Records from a data source:
-.-.-
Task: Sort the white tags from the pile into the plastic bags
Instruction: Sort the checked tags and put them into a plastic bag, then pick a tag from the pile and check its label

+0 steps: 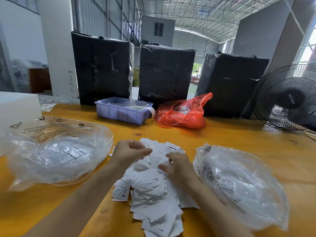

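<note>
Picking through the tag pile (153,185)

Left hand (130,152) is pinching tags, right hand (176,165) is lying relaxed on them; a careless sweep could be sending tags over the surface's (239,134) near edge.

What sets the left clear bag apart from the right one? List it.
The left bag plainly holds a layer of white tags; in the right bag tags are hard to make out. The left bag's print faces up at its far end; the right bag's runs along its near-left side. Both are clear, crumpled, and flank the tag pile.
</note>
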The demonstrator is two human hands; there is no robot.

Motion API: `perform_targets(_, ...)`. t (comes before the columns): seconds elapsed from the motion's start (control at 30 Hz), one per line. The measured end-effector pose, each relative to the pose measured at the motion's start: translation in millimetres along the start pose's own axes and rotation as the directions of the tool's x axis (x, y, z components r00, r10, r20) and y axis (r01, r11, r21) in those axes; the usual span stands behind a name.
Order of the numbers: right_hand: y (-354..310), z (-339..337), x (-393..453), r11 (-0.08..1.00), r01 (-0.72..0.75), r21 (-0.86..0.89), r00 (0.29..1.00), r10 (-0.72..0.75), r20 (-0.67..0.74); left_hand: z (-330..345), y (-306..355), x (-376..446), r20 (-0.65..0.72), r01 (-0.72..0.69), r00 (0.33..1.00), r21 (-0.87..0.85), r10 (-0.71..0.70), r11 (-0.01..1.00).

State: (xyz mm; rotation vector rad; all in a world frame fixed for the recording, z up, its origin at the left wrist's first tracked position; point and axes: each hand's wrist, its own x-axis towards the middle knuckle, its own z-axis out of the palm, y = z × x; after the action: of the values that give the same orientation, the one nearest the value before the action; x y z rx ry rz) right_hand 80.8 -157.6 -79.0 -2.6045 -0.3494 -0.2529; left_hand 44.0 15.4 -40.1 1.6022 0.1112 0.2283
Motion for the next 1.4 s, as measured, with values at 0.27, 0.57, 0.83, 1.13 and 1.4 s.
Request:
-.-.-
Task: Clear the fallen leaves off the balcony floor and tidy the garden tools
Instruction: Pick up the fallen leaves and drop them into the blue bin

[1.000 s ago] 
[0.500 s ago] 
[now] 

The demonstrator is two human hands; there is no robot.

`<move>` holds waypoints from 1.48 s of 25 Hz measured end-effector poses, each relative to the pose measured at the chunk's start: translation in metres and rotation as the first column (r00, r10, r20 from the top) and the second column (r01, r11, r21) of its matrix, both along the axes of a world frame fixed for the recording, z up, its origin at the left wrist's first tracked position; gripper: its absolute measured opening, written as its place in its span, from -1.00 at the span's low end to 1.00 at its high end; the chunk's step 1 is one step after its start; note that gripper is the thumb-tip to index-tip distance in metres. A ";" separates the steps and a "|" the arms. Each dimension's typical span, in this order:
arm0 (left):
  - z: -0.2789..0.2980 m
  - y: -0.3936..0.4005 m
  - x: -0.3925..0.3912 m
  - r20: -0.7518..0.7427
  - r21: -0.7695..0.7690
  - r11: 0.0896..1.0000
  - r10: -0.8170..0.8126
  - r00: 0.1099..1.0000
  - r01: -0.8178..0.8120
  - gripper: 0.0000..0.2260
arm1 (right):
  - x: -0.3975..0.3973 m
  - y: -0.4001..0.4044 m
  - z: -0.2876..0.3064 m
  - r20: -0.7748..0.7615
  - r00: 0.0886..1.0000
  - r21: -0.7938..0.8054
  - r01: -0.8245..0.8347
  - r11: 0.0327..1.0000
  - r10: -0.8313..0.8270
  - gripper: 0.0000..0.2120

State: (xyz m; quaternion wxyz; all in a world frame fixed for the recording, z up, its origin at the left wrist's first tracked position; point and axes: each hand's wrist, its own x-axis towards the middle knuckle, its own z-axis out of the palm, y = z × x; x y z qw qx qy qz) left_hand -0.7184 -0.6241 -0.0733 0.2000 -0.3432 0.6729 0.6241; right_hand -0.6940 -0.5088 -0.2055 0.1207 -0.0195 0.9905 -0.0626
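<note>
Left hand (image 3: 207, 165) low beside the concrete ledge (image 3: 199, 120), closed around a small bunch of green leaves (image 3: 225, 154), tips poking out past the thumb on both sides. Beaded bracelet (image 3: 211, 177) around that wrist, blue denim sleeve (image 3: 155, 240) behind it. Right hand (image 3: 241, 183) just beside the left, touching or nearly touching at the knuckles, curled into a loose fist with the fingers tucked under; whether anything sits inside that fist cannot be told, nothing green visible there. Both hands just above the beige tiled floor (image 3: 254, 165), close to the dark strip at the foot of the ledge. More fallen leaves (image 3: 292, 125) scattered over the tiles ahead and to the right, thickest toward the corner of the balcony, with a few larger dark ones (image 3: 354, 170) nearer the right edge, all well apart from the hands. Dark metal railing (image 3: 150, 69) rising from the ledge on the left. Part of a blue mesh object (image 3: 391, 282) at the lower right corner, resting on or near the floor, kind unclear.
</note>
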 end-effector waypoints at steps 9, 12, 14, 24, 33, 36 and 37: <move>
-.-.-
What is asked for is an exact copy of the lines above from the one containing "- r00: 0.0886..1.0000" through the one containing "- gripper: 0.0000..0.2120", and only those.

  - r00: 0.0886..1.0000
  - r21: -0.7938..0.8054
  - r01: -0.8245..0.8347
  - r11: 0.0327..1.0000
  - r10: -0.8313..0.8270
  - gripper: 0.0000..0.2120

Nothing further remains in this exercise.